FCA and PRA jointly fine bank for repeated outsourcing failings
R. Raphael & Sons PLC (Raphaels), one of the UK's oldest lenders, has been criticised and fined jointly by the FCA and PRA after it was found that the bank had failed to manage its outsourcing arrangements properly.
The Financial Conduct Authority (FCA) and Prudential Regulation Authority (PRA) has criticised and fined Raphaels for failing to manage its outsourcing arrangements properly between April 2014 and December 2016.
Raphaels contracted with outsourced providers to deliver services which were vital for the performance of its Payment Services Division. These outsourced services included the authorisation of payment transaction requests from Card Payment Systems on behalf of the bank (the service was ultimately sub-contracted). It was held that Raphaels failed to have appropriate processes in place to enable it to understand and assess the business continuity and disaster recovery arrangements of its outsourced service providers, specifically how they would manage the ongoing operation of their card programmes if a system failure were to occur.
The absence of such processes came to light on Christmas Eve 2015 when Raphaels' card processor was hit by a technology problem that caused a complete failure of the authorisation and processing services provided to Raphaels.
The incident lasted over eight hours, during which time 3,367 customers were unable to use their prepaid card and charge cards. A total of 5,356 transactions were attempted and failed. There is unlikely to have been a worse day for this to happen given the last minute Christmas shopping that would have undoubtedly have been taking place.
Mark Steward, FCA Executive Director of Enforcement and Market Oversight said: "Raphaels systems and controls supporting the oversight and governance of its outsourcing arrangements were inadequate and exposed customers to unnecessary and avoidable harm and inconvenience. There is no lower standard for outsourced systems and controls and firms are accountable for failures by outsourcing providers."
Whilst Sam Woods, Chief Executive Officer of the PRA, said: "Firms ability to manage outsourcing of any critical activities is a vital part of maintaining their safety and soundness. Such outsourcing is an important part of a firms operational resilience, and particularly so in the case of Raphaels given the level of reliance on outsourcing in its business model.
In addition, this was a repeat failing which demonstrates a lack of adequate and timely remediation. This is a significant aggravating factor in this case, leading to an uplift in the penalty."

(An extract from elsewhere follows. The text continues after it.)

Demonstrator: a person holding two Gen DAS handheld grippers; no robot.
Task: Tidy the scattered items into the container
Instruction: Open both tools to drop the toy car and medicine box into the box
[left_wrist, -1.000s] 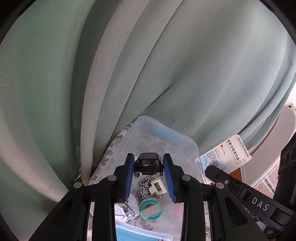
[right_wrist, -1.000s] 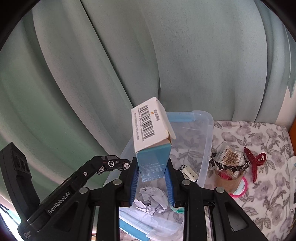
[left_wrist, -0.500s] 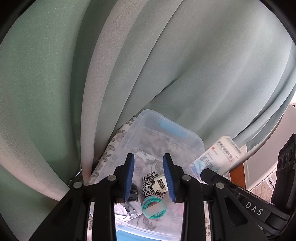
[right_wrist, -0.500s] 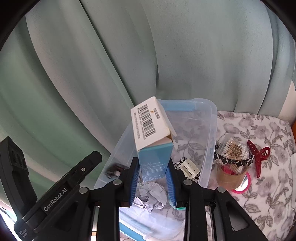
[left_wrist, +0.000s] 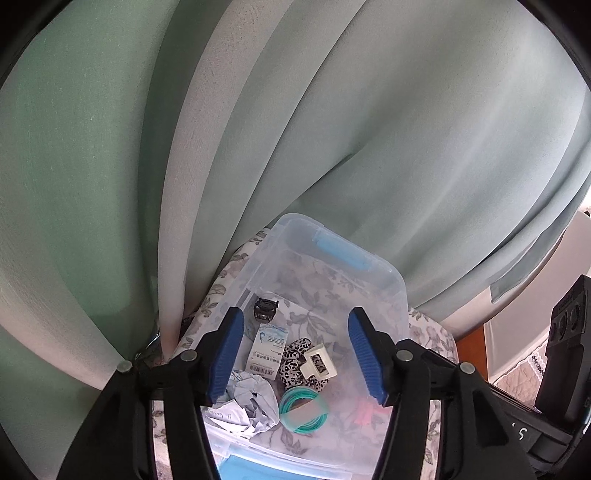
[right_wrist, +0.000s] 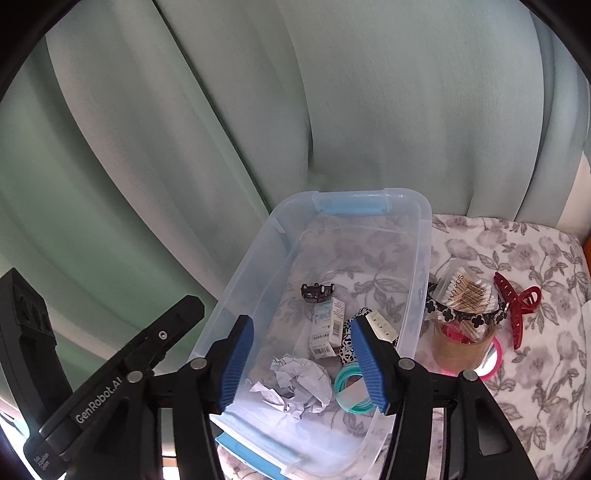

In fact, the incident in question took place just one month after the FCA had fined Raphaels £1,300,000 for "potentially putting its safety and soundness at risk" after it failed to properly manage an outsourcing deal for its cash machines.
The fines and decisions from the FCA and PRA should put regulated firms (and in particular financial institutions and investment managers who regularly use outsourcing services under the Payment Services Regulations) on alert to ensure adequate and appropriate systems are in place for outsourcing activities. The investigation was also critical of the deeper flaws in Raphaels' overall management and oversight of outsourcing risk across all levels; something that other firms will need to consider if they wish to avoid similar criticism.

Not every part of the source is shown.